**Work instructions**
The listing is to be duplicated in full, exactly as written.

**Source material**
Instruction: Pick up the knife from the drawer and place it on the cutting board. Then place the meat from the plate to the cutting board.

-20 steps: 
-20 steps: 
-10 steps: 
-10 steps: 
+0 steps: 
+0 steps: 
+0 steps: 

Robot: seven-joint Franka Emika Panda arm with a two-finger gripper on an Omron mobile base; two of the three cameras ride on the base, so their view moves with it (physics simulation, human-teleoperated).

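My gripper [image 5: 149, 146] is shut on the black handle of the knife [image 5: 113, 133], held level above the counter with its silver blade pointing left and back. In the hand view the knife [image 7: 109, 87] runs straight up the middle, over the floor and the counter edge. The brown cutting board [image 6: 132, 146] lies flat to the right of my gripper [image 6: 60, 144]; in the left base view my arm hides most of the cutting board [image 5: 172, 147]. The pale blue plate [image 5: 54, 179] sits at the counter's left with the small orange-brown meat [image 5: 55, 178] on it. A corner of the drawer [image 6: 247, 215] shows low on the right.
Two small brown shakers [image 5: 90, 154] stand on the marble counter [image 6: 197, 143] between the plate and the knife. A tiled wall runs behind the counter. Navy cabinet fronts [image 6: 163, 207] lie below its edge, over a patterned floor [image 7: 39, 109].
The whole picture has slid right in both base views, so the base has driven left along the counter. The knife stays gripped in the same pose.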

**Answer space**
Instruction: Pick up the knife from the drawer and place it on the cutting board. Then place the meat from the plate to the cutting board.

-20 steps: 
-20 steps: 
-10 steps: 
-10 steps: 
+0 steps: 
+0 steps: 
+0 steps: 

Robot: seven-joint Franka Emika Panda arm with a two-finger gripper on an Omron mobile base; two of the three cameras ride on the base, so their view moves with it (physics simulation, human-teleoperated).

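My gripper [image 5: 149, 146] is shut on the black handle of the knife [image 5: 113, 133], held level above the counter with its silver blade pointing left and back. In the hand view the knife [image 7: 109, 87] runs straight up the middle, over the floor and the counter edge. The brown cutting board [image 6: 132, 146] lies flat to the right of my gripper [image 6: 60, 144]; in the left base view my arm hides most of the cutting board [image 5: 172, 147]. The pale blue plate [image 5: 54, 179] sits at the counter's left with the small orange-brown meat [image 5: 55, 178] on it. A corner of the drawer [image 6: 247, 215] shows low on the right.
Two small brown shakers [image 5: 90, 154] stand on the marble counter [image 6: 197, 143] between the plate and the knife. A tiled wall runs behind the counter. Navy cabinet fronts [image 6: 163, 207] lie below its edge, over a patterned floor [image 7: 39, 109].
The whole picture has slid right in both base views, so the base has driven left along the counter. The knife stays gripped in the same pose.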

The exercise asks for nothing further.